* **Problem to solve**
Exactly the lines from the opening of the records through the line containing "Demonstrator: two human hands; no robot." should be copied, with both included.

* **Excerpts from a dataset**
* * * * * * * * *
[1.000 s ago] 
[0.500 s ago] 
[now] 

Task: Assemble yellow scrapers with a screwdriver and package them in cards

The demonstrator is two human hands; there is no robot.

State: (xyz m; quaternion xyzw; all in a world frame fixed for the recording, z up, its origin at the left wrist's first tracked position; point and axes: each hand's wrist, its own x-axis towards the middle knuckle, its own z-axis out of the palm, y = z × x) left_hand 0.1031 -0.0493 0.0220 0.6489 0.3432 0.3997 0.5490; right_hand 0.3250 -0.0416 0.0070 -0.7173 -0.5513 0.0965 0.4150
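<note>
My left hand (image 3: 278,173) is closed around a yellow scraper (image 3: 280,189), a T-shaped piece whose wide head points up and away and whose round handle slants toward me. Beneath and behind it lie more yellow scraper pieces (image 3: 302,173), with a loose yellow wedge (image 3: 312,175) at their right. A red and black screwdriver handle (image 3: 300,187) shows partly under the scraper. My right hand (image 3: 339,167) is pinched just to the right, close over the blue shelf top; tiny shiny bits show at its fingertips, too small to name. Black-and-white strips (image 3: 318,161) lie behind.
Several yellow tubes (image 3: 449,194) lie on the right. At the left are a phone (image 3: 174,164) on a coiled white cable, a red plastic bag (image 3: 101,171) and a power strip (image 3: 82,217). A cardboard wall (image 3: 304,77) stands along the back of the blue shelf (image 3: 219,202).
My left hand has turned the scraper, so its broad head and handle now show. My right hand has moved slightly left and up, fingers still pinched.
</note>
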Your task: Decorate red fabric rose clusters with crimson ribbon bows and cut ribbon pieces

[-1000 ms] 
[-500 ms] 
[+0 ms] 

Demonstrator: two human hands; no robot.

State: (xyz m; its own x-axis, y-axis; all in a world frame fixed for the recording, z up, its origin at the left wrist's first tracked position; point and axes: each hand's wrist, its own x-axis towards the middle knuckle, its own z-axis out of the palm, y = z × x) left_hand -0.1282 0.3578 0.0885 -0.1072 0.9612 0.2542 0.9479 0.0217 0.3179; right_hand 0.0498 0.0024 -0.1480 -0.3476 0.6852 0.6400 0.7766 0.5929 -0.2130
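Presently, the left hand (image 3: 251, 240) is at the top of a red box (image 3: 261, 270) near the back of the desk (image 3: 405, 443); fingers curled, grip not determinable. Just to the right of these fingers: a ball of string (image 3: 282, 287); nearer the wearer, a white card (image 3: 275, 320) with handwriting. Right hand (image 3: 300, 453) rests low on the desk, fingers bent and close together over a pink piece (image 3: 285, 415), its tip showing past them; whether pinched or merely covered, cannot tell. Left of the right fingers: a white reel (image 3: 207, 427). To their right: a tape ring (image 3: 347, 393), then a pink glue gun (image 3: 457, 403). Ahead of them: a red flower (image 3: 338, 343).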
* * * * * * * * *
* **Completed task**
[1.000 s ago] 
[0.500 s ago] 
[now] 

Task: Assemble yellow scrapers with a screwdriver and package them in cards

The demonstrator is two human hands; there is no robot.

State: (xyz m; quaternion xyzw; all in a world frame fixed for the recording, z up, its origin at the left wrist's first tracked position; point and axes: each hand's wrist, its own x-axis towards the middle knuckle, its own z-axis out of the palm, y = z × x) left_hand 0.1031 -0.0493 0.0220 0.6489 0.3432 0.3997 0.5490; right_hand 0.3250 -0.0416 0.0070 -0.7173 -0.5513 0.0965 0.4150
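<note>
My left hand (image 3: 278,173) is closed around a yellow scraper (image 3: 280,189), a T-shaped piece whose wide head points up and away and whose round handle slants toward me. Beneath and behind it lie more yellow scraper pieces (image 3: 302,173), with a loose yellow wedge (image 3: 312,175) at their right. A red and black screwdriver handle (image 3: 300,187) shows partly under the scraper. My right hand (image 3: 339,167) is pinched just to the right, close over the blue shelf top; tiny shiny bits show at its fingertips, too small to name. Black-and-white strips (image 3: 318,161) lie behind.
Several yellow tubes (image 3: 449,194) lie on the right. At the left are a phone (image 3: 174,164) on a coiled white cable, a red plastic bag (image 3: 101,171) and a power strip (image 3: 82,217). A cardboard wall (image 3: 304,77) stands along the back of the blue shelf (image 3: 219,202).
My left hand has turned the scraper, so its broad head and handle now show. My right hand has moved slightly left and up, fingers still pinched.
</note>
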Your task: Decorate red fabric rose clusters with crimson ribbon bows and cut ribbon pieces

[-1000 ms] 
[-500 ms] 
[+0 ms] 

Demonstrator: two human hands; no robot.

The answer contains nothing more.